Un pensionato, mentre era intento a guardare la tv, scopre dei ladri nella sua camera da letto e spara utilizzando la pistola nascosta sotto il cuscino



Un ex finanziere di 85 anni ha fatto fronte a una rapina nella sua abitazione di Bergamo, ferendo uno dei malviventi con un colpo di pistola.
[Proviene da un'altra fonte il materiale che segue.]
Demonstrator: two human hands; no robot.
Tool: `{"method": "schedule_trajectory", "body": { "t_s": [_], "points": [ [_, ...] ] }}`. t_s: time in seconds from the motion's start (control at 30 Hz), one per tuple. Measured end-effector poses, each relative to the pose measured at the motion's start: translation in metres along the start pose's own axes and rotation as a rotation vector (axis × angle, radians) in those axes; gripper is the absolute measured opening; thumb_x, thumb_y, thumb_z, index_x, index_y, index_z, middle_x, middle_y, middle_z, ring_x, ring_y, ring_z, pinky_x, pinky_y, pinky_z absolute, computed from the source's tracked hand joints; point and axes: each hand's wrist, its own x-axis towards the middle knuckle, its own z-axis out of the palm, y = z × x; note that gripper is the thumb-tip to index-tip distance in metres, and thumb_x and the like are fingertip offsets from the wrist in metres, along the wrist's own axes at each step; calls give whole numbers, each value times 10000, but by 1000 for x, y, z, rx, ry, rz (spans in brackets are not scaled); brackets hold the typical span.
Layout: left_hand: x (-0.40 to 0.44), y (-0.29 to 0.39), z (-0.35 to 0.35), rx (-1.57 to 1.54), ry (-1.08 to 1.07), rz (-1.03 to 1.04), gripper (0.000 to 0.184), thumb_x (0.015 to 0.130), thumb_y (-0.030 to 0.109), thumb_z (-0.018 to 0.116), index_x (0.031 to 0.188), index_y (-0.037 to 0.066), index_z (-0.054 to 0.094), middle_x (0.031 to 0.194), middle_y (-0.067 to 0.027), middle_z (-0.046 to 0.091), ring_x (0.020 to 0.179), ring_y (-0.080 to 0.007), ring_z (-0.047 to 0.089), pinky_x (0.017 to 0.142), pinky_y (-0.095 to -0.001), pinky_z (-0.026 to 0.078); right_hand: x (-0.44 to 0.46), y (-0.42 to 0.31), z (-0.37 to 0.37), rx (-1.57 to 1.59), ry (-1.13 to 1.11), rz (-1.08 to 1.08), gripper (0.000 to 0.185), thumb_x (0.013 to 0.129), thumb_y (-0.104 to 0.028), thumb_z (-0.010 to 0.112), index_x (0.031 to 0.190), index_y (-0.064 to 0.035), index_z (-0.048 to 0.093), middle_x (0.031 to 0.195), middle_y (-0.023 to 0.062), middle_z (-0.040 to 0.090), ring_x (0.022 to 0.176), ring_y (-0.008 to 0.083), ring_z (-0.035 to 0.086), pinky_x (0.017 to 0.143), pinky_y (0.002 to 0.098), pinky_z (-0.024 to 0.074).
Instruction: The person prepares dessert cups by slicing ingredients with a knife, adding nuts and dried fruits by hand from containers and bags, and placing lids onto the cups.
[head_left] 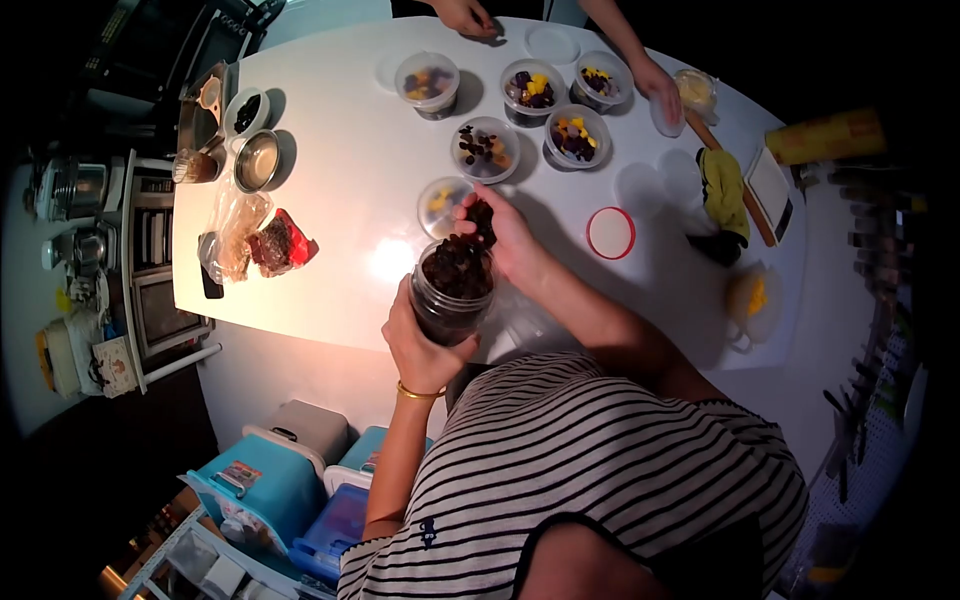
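Note:
My left hand (418, 345) is wrapped round a clear jar (450, 315) heaped with dark raisins (458, 268), tilted in front of my body. Just above the jar's mouth, my right hand (512, 235) is curled around a clump of the dark raisins. Partly covered by that hand, a clear plastic cup (432, 210) shows yellow pieces inside. Right behind it stands another cup (486, 150) with raisins and coloured chunks. A round red-rimmed lid (611, 233) lies on the white table (350, 180) to the right.
Several filled cups (578, 138) stand farther back. Across the table, another person's hand (655, 85) touches a clear lid (667, 115). A metal bowl (257, 161), a plastic bag (235, 230) and a red packet (283, 243) are at left; a yellow-green cloth (722, 190) is at right.

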Motion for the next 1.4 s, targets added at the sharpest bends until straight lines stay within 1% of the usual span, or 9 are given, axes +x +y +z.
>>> {"method": "schedule_trajectory", "body": {
  "t_s": [0.13,0.2,0.33,0.53,0.8,1.07,1.17,1.23,1.4],
  "points": [
    [0,1,3,-83,87,-19,969,431,158,803,1271,-34,362,1019,-191,599,882,-343,624,783,-370,493,10,-2,26,-218,103,-106,362,941,-337,471,696,-71,481,622,63,505,487,110,466,419,237,337],
    [-3,-2,4,-150,160,-51,977,439,176,819,1275,-34,359,1036,-184,598,916,-327,621,797,-366,488,21,1,32,-664,124,-385,414,944,-361,468,649,-71,478,567,42,487,445,94,433,379,242,306],
    [-6,-9,1,-188,185,-71,989,444,191,829,1281,-35,353,1056,-185,592,949,-312,614,819,-363,480,41,6,30,-702,48,-620,413,947,-309,469,610,-69,457,584,56,506,527,118,453,502,246,360],
    [-13,-19,-2,-158,175,-89,1001,447,206,837,1287,-34,349,1088,-191,578,982,-318,599,843,-367,468,44,3,31,-693,17,-659,481,948,-297,442,538,-45,452,580,70,522,573,130,474,592,249,381],
    [-14,-21,-2,-160,168,-105,1024,445,222,844,1302,-21,341,1096,-185,575,987,-316,594,845,-372,466,46,4,32,-600,139,-649,495,947,-324,463,532,-130,277,475,-26,280,412,88,258,395,259,197],
    [-21,-30,-2,-211,166,-136,1039,461,240,852,1308,-43,323,1185,-190,508,1087,-283,528,924,-366,424,7,-59,33,-204,-28,-423,479,937,-362,456,555,-136,276,475,-19,266,390,96,247,370,253,200],
    [-16,-24,4,-301,140,-151,1051,462,237,849,1318,-46,308,1189,-188,497,1090,-266,518,946,-357,411,-11,-123,19,-211,74,-608,490,952,-357,409,535,-134,278,483,-19,236,410,101,243,400,257,209],
    [-11,-21,5,-249,113,-113,1060,458,251,846,1319,-49,305,1188,-190,498,1082,-283,524,936,-359,419,-7,-155,1,-454,171,-961,446,945,-326,436,562,-115,348,504,-12,319,413,91,257,404,252,220],
    [-2,-9,9,-181,65,-33,1061,460,261,843,1319,-51,304,1188,-186,500,1086,-284,522,929,-359,422,13,-173,-11,-827,249,-1081,353,910,-225,440,608,-44,477,524,3,424,447,90,362,446,228,287]
  ]
}}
L’episodio si è verificato sabato sera, 27 aprile, intorno alle 21:30, nel quartiere periferico di Longuelo.



Il ladro ferito, un cittadino albanese di 26 anni, è stato colpito al collo dal proiettile ma non è in gravi condizioni. Dopo l’accaduto, è stato arrestato dalla polizia nelle vicinanze della residenza dell’ex finanziere, con l’accusa di rapina aggravata. Dopo aver ricevuto le cure necessarie e essere stato dimesso dall’ospedale, l’uomo è stato trasferito in carcere.

Il complice del ladro ferito, anch’egli un 26enne di nazionalità albanese, è stato rintracciato e arrestato dalla polizia poche ore dopo l’incidente. Entrambi i malviventi sono ora detenuti, accusati di rapina aggravata e resistenza a pubblico ufficiale. Gli aggressori, mascherati con passamontagna, erano entrati nella villetta a schiera dell’anziano attraversando una portafinestra sul retro che avevano forzato con un piede di porco.

Al momento dell’intrusione, il pensionato si trovava a letto, guardando la televisione, mentre sua moglie era al piano superiore. Secondo le testimonianze, l’ex finanziere aveva la pistola nascosta sotto il cuscino e non ha esitato a usarla per difendersi, sparando un colpo che ha indotto i ladri alla fuga, portando con loro il borsello dell’uomo.

L’incidente ha causato grande allarme nella comunità e ora le autorità stanno valutando la situazione dell’ex finanziere, il quale possedeva regolarmente l’arma da fuoco usata durante l’incidente. Il caso ha suscitato discussioni sulla sicurezza domestica e sul diritto alla difesa personale, sottolineando la necessità di misure efficaci per proteggere i cittadini nelle proprie case.